DESCRIPTION OF THE TASK => Print exactly the lines of the listing below from the one containing "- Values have" through the final line, both included, and no pictures.

Top of SOURCE DATA

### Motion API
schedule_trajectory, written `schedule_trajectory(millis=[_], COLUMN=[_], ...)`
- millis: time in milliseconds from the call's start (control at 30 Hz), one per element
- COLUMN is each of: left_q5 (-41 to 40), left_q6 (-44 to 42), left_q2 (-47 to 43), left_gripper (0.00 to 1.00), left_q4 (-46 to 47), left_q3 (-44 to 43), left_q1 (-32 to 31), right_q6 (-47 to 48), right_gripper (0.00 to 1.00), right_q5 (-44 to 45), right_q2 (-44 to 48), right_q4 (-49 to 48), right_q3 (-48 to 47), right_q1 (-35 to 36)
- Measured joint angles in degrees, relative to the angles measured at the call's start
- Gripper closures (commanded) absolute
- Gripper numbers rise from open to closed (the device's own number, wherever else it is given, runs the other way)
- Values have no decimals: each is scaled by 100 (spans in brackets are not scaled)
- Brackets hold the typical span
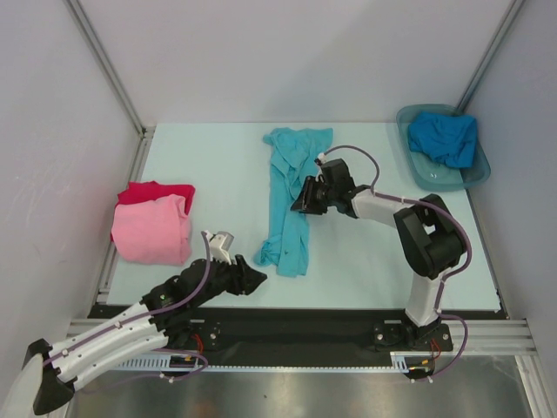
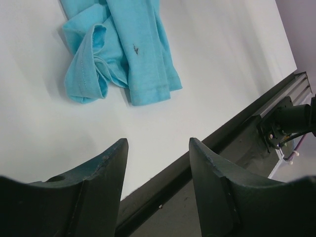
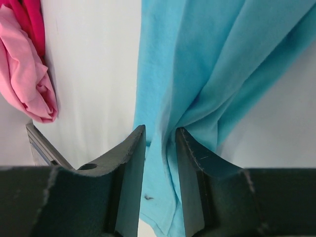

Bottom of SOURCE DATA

EXERCISE ANSWER =>
- Values have no decimals: each is scaled by 100 (spans in brackets are not scaled)
- Brackets hold the typical span

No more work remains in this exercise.